Desde entonces, las sucesivas formaciones orquestales de Troilo no sólo incorporaron a cantores insignes (Alberto Marino, Floreal Ruiz, Edmundo Rivero, Roberto Goyeneche, Elba Berón, Nelly Vázquez) sino a instrumentistas prestigiosos, auténticos paradigmas del género: los pianistas Orlando Goñi, José Basso, Carlos Figari y Osvaldo Berlingieri; los bandoneonistas Astor Piazzolla, Ernesto Baffa y Raúl Garello; los violinistas Hugo Baralis, Salvador Farace y Juan Alzina; el cellista José Bragato...

Como siempre sucede, los artistas que logran aquerenciarse en el espíritu ciudadano son humildes de alma, desdeñan los oropeles del éxito y disfrutan el regocijo que sólo proporcionan -diría Serrat- esas pequeñas cosas.

Remolón, parsimonioso, fiaca confeso, Troilo se volvía frenético cuando lo asaltaba la inspiración o cuando sus kilos de más y la jaula sobre sus rodillas conjugaban un solo cuerpo de pasión tanguera. Esa fiebre lo atacó durante la madrugada del 4 de mayo de 1951, cuando compuso el conmovedor Responso en homenaje a su amigo Homero Manzi, cuyos restos, en esos mismos momentos, estaban siendo velados en la sede de la Sociedad Argentina de Autores y Compositores.

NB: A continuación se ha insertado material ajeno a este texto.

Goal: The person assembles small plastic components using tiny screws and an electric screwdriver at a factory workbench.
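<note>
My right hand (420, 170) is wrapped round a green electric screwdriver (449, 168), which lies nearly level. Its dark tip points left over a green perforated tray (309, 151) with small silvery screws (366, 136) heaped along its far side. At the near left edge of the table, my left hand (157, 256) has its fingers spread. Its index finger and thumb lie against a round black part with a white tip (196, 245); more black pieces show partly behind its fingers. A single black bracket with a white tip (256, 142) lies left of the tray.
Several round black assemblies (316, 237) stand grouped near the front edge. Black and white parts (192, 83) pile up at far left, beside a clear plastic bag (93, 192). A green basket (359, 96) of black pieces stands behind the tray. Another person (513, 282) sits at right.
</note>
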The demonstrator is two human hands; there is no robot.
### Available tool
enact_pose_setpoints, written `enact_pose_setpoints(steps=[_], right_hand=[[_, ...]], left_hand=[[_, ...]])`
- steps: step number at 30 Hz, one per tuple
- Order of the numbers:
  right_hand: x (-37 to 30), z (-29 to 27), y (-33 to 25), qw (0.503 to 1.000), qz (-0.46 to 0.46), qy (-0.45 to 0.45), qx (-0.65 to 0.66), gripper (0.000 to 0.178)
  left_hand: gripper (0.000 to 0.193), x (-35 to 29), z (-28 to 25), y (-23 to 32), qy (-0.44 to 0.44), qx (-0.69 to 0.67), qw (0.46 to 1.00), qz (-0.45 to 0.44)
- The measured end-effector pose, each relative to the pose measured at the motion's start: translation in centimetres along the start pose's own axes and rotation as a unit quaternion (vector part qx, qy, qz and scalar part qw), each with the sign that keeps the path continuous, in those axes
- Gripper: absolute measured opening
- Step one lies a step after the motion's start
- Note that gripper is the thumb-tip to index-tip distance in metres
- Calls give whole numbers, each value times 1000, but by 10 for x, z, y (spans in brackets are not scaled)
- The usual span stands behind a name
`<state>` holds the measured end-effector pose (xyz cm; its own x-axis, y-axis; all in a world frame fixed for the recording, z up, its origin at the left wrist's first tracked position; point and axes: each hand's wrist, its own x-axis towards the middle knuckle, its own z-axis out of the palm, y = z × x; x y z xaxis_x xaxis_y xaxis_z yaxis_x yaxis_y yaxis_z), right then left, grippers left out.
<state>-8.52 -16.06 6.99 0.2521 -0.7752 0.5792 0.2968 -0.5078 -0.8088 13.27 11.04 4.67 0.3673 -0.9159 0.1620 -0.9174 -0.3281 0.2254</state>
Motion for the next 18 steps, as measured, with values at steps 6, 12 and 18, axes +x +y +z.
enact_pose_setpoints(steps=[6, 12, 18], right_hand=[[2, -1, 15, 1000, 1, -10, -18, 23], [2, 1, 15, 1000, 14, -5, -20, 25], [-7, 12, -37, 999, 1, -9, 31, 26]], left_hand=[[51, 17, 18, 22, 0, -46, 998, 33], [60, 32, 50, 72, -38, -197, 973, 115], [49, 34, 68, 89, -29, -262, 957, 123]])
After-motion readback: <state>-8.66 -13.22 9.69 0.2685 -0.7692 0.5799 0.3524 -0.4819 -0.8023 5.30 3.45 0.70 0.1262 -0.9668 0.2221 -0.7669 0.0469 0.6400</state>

Víctima de un derrame cerebral y de sucesivos paros cardíacos, Pichuco murió el 19 de mayo de 1975 en el Hospital Italiano, pero aún hoy su recuerdo promueve un reverencial sentimiento de porteñidad. Y debe verse como una feliz iniciativa que esos ladrillos de la calle Soler contribuyan a proteger la memoria de su duende y la magia de su son.


A DOMICILIO

La casa de Pichuco de Soler 3280 tiene una superficie cubierta de 84,60 metros cuadrados en la planta baja y 9,97 en el piso alto. Se desconoce su antigüedad, ya que fue adquirida por la familia Troilo, ya construida, el 24 de junio de 1926. Originariamente contaba con tres habitaciones principales y una más pequeña, de servicio, un baño y una cocina desarrollada en la planta baja alrededor de un patio (¿fuente de inspiración para su nostálgico "Patio mío"?).